Ringgit dips as markets seek clearer signs of Iran war de-escalation

 Foreign markets were defensive as traders awaited clearer signs of de-escalation in the Middle East conflict, says an analyst.

KUALA LUMPUR:
 The ringgit closed weaker against the US dollar and other major currencies on Wednesday as investors awaited clearer signs of de-escalation in the Iran war.

Bank Muamalat Malaysia Bhd chief economist Afzanizam Abdul Rashid said foreign markets appeared defensive as traders and investors eyed clearer signs of a de‑escalation in the Middle East conflict.

The prevailing conditions were not unique to the ringgit, as regional currencies also depreciated against the greenback.

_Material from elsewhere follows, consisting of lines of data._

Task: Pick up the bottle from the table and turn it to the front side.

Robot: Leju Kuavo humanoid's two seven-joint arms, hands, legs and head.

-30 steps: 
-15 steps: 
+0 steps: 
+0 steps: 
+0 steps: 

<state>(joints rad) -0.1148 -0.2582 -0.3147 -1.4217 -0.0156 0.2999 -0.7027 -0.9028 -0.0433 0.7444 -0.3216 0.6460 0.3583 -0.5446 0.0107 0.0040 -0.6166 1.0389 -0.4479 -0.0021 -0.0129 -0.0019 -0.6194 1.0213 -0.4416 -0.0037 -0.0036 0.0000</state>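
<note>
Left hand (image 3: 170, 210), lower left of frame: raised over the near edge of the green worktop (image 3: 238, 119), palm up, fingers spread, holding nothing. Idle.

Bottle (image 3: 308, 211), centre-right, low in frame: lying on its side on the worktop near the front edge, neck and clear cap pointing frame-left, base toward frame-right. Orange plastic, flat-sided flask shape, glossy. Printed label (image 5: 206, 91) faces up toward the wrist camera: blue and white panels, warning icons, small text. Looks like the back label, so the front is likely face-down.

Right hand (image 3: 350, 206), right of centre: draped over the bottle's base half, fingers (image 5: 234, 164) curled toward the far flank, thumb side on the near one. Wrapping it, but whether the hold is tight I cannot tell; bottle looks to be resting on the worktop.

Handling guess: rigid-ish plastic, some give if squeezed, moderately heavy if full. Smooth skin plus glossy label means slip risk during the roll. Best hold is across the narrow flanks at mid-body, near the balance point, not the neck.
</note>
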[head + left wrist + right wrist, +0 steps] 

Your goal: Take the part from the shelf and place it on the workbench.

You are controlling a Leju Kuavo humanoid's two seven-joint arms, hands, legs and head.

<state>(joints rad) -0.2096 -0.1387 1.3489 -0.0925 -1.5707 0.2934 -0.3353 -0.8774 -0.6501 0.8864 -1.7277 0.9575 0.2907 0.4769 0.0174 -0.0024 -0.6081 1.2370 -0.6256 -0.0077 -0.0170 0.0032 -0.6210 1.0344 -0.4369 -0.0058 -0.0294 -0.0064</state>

Despite this, the US Dollar Index (DXY) remains below 100 points, currently hovering at around 99.348, he told Bernama.

During the afternoon session, Afzanizam noted that the ringgit gradually weakened against the greenback, with the US dollar–ringgit pair moving from RM3.9450 at the start of the day to RM3.9635 by the afternoon.

The ringgit closed lower against a basket of other major currencies.

At 6pm, the local currency eased to 3.9620/3.9670 against the greenback from Tuesday’s close of 3.9530/3.9585.

It fell versus the Japanese yen to 2.4935/2.4969 from 2.4916/2.4954, edged down against the British pound to 5.3087/5.3154 from 5.2982/5.3056, and depreciated vis-à-vis the euro to 4.5963/4.6021 from 4.5835/4.5899 previously.

The local currency also trended mostly lower against Asean currencies.

It dropped against the Singapore dollar to 3.0965/3.1007 from 3.0909/3.0955 and fell against the Indonesian rupiah to 234.2/234.6 from 233.9/234.3 at Tuesday’s close.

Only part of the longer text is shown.